Buffered right now.  I did try direct reads a while back and I don't recall 
them making any difference.  I will give it another shot later this evening.

> Is this MD RAID5?  (if so, could you send xfs_info output for this
> filesystem as well?)

Both arrays (the scsi and fc) are RAID 0 using the linux MD driver.  

The SCSI setup uses a two channel raid 3 array (see 
http://www.hugesystems.com/Products/MVault-U320-RX.cfm).  Each side has 5 
disks using hardware raid 3.  The two channels are then RAID 0ed together 
using the MD driver.

The fibre channel setup uses 16 disks and a controller w/ 2x 2gb interfaces.  
The first six drives are accessed via the first fc interface, and the second 
six are accessed via the second controller.  All 16 drives are RAID 0ed 
together via the Linux MD driver.

> If it is a RAID5 device, make sure your filesystem sector and
> block sizes are the same (both are mkfs.xfs options).

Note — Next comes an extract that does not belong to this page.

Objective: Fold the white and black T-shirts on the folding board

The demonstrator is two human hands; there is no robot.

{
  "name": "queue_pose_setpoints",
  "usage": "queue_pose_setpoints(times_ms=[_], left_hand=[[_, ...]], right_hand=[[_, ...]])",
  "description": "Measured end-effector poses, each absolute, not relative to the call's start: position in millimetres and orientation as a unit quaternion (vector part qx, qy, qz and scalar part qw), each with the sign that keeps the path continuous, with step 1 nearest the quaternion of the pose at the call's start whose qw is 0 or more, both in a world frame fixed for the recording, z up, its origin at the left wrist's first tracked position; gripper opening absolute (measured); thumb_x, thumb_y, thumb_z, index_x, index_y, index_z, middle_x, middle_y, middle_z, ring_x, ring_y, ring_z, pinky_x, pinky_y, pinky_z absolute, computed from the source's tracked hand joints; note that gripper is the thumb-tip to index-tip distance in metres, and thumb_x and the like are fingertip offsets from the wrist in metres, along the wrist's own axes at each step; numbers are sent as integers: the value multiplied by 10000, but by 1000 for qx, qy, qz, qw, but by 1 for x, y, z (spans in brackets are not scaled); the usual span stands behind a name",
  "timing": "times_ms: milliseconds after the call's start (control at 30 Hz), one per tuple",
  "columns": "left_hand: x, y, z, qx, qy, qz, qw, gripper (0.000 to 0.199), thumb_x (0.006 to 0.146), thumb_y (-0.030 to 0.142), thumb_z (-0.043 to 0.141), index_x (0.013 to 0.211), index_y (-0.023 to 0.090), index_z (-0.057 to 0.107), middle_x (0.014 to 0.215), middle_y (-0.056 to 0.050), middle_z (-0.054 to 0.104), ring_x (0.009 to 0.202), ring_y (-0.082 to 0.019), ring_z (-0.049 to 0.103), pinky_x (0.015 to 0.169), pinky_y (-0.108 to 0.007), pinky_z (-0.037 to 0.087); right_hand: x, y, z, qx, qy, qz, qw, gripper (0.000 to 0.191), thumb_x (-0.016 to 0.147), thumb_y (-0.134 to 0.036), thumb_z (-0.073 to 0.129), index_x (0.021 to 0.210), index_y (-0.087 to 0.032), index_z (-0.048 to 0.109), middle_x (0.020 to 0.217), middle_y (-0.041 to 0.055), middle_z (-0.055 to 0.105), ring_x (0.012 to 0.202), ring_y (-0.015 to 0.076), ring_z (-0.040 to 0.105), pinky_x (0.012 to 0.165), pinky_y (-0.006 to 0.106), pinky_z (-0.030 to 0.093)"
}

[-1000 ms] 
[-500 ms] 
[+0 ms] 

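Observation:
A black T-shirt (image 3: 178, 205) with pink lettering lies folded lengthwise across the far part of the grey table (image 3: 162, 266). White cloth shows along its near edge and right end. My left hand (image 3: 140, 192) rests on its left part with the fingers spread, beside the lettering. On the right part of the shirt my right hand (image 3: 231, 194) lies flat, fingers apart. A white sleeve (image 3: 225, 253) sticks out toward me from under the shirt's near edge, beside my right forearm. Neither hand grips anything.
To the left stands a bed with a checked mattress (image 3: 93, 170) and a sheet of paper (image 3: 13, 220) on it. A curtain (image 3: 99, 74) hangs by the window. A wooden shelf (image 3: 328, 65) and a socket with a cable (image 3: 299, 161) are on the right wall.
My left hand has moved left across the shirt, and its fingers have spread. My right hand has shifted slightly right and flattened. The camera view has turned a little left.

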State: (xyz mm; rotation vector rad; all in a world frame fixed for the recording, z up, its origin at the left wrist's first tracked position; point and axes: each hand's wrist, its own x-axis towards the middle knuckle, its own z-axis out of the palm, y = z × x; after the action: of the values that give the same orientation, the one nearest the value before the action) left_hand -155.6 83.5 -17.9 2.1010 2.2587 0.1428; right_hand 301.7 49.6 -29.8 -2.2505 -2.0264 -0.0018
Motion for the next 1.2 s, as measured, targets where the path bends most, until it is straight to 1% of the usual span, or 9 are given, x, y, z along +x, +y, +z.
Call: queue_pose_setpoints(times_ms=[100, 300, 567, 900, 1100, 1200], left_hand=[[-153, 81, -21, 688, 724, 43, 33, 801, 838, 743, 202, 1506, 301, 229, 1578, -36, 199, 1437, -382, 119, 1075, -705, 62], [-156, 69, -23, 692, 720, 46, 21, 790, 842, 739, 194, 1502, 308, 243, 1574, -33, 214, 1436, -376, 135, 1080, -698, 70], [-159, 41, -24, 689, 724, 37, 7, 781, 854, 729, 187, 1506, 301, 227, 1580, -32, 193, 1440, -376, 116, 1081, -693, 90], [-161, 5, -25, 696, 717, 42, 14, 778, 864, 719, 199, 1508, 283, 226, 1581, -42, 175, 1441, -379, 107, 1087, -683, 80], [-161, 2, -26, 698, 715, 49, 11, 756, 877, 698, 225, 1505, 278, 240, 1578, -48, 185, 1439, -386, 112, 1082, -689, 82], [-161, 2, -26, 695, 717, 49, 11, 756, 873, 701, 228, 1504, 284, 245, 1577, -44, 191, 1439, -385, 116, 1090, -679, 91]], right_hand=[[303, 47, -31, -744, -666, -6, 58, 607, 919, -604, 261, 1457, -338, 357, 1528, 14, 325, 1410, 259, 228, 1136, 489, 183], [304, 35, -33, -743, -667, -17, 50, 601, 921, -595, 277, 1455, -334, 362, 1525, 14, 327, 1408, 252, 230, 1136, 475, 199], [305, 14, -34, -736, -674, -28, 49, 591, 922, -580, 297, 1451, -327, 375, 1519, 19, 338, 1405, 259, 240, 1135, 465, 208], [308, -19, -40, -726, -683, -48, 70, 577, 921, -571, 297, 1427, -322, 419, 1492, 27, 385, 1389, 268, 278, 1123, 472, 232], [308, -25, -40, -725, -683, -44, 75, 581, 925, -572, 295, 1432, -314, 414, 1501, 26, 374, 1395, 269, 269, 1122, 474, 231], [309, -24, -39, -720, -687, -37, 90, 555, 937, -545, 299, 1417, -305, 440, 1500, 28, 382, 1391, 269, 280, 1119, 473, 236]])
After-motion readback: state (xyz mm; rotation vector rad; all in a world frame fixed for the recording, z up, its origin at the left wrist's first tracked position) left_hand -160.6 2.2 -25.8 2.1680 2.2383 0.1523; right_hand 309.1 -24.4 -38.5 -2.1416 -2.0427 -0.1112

They are.  On the SCSI setup we are using 2K SCSI transfers, so the data and 
log sectorsizes are set to 2K (or 4K).

> Otherwise, not sure... could be a readahead oddity if this is
> buffered IO.  As another data point, what do the ext2 numbers
> look like?  (this will point to an XFS-specific problem, or a
> more generic - eg. readahead - type of problem).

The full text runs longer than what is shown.